Message ID | cover.1657667404.git.me@ttaylorr.com (mailing list archive) |
---|---|
Headers | show |
Series | commit-graph: fix corruption during generation v2 upgrade | expand |
Taylor Blau <me@ttaylorr.com> writes: > This brief series resolves a bug where a commit-graph would become > corrupt when upgrading from generation number v1 to v2, as originally > reported in [1]. > > Some speculation occurred as to what might be causing that bug in the > thread beginning at [1], until the problem was explained in more detail > by Will Chandler in [2]. > > The crux of the issue, as is described in [2] and [3], is that the > commit_graph_data slab is reused for read and write operations involving > the commit-graph, leading to situations where data computed in > preparation of a write is clobbered by a read of existing data. > > The first patch demonstrates the issue, and the second patch prepares to > fix it by introducing a helper function.
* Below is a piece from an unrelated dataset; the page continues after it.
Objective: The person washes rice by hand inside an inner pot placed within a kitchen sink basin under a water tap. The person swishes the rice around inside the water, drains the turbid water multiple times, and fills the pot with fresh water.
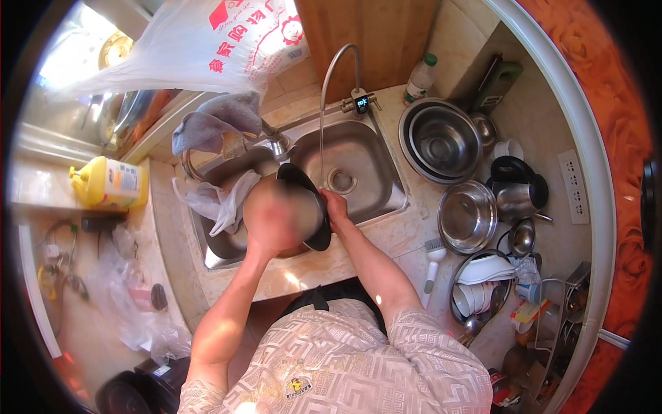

The crux of the issue is > described and fixed in the third patch. > > [1]: https://lore.kernel.org/git/YqD5dgalb9EPnz85@coredump.intra.peff.net/ > [2]: https://lore.kernel.org/git/DD88D523-0ECA-4474-9AA5-1D4A431E532A@wfchandler.org/ > [3]: https://lore.kernel.org/git/YsS7H4i5DqUZVQ5i@nand.local/ Thanks. Do we know where this breaks? Applying [1/3] on Git 2.32, 2.34, and 2.35 seems to claim that "known breakage vanished".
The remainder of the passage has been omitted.